My experiences in Nova Scotia—in Halifax and on the South Shore—has been one of grappling with the built environment and its organic and inorganic forms. In Halifax a garrison town has unintentionally grown into a minor regional metropolis while in the LaHave area the settlement has for the most part retained its original colonial feel. Both present distinct economic and infrastructural challenges and can be great cultural places to live. I’m glad to have taken this opportunity to share with you as I’ve sketched out some long brewing thoughts.

South Shore

I write to you from West Dublin, Nova Scotia.

West Dublin is where my brother’s lovely partner lives, and paints. I am staying here for the weekend, my last weekend in Nova Scotia, for a while.

While many of Nova Scotia’s rural regions, along with their industries, are dying and becoming retirement communities with an unstoppable urban-wards youth drain, the South Shore is blooming, flourishing with energy and creativity.

(This, I think, is in response to the rising cost of housing in Halifax’s North End — the traditional, inner city artist community. The middle class are again interested in living in the city centre, condominiums,  a sterile life style, and high rents: with things more expensive, there is less space for artists to engage in their non-money oriented art practice. Why are rents increasing so much in Halifax, a windy corner of the economy?
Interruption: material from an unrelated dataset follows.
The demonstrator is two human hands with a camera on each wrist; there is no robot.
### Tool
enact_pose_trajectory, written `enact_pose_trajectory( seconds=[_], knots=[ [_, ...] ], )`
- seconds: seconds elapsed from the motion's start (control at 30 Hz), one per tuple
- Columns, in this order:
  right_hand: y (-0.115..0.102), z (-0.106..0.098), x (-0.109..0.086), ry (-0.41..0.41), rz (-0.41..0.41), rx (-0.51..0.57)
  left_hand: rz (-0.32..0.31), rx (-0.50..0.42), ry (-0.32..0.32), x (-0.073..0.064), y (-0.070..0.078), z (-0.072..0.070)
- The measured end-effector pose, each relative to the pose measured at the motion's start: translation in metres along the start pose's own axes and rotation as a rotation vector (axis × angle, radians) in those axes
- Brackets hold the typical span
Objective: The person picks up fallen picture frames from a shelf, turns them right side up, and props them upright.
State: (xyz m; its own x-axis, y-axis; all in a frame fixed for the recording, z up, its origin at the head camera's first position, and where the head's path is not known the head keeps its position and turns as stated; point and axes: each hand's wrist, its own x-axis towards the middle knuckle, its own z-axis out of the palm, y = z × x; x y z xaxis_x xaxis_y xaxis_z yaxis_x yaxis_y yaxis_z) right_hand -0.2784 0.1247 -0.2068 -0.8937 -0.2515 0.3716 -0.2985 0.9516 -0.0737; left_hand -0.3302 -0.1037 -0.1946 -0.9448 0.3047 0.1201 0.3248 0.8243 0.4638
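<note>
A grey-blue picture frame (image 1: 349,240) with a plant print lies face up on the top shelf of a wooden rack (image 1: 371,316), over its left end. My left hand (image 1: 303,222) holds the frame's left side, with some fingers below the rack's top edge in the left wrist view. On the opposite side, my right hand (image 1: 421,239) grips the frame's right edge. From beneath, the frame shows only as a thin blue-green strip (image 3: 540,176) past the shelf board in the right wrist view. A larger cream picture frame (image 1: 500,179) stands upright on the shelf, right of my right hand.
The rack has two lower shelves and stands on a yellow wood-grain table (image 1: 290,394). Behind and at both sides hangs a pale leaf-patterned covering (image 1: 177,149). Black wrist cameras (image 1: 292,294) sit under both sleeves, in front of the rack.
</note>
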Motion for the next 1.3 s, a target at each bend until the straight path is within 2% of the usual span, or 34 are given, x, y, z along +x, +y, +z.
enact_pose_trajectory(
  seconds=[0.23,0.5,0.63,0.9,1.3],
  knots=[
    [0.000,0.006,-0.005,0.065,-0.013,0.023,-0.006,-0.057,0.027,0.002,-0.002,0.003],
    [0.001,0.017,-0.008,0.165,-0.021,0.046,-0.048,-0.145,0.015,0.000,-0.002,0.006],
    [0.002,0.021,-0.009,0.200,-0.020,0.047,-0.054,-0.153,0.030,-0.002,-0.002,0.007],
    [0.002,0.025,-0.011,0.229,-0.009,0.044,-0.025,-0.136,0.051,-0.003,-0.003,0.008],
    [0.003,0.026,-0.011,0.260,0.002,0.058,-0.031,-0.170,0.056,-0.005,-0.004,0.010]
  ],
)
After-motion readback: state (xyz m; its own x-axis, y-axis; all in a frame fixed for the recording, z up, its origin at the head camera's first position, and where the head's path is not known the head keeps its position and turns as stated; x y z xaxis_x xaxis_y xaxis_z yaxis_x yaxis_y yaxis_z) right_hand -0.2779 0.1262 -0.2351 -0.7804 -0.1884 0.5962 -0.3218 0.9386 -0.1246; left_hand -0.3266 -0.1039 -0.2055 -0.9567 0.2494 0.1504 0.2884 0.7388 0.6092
Its city centre has been catapulted to a broader global economy, where it’s downtown and gentrifying neighbourhoods are put on the same level (as much as possible) with their counterparts in more economically successful. That plus foreign investment.)

From my visits to the Shore, and listening closely to anecdotes and descriptions of life here, it seems a novel social structure, a rural-urbanism has emerged.

From my city-boy perspective, I associate the rural with isolation. Doing it on your own, for your own. Driving vast distances to general stores that come with brief socializing and gossiping, but then back to your property and your isolation and your work.

The South Shore’s rural-urbanism certainly has a lot of those rural characteristics. People who have moved out here seem to be attracted to the idea of “doing it for yourself”, and without the city, with its intense social pressures and collective, non-opt-outable culture, are doing just that. But the isolation has been stripped away, and instead, a lovely network of people exists here, and, however diffuse and spread out, it is strong. Rural-urbanism means isolation is a choice, & not a given.

It is beautiful out here, with its subtle Nova Scotian undulating loveliness. The rugged firs grip the coastline, and in this warm December, a vibrant green moss blankets the earth. The folk that have moved here are making beautiful things, at their own pace, on their own time.

It is refreshing to think about urbanism as a concept that can exist outside a city in the most literal sense. What does urban really mean? In the South Shore, urbanism is expressing itself differently: West Dublin and LaHave and Riverport and Lunenburg are places stringing together a wider rural-urban network.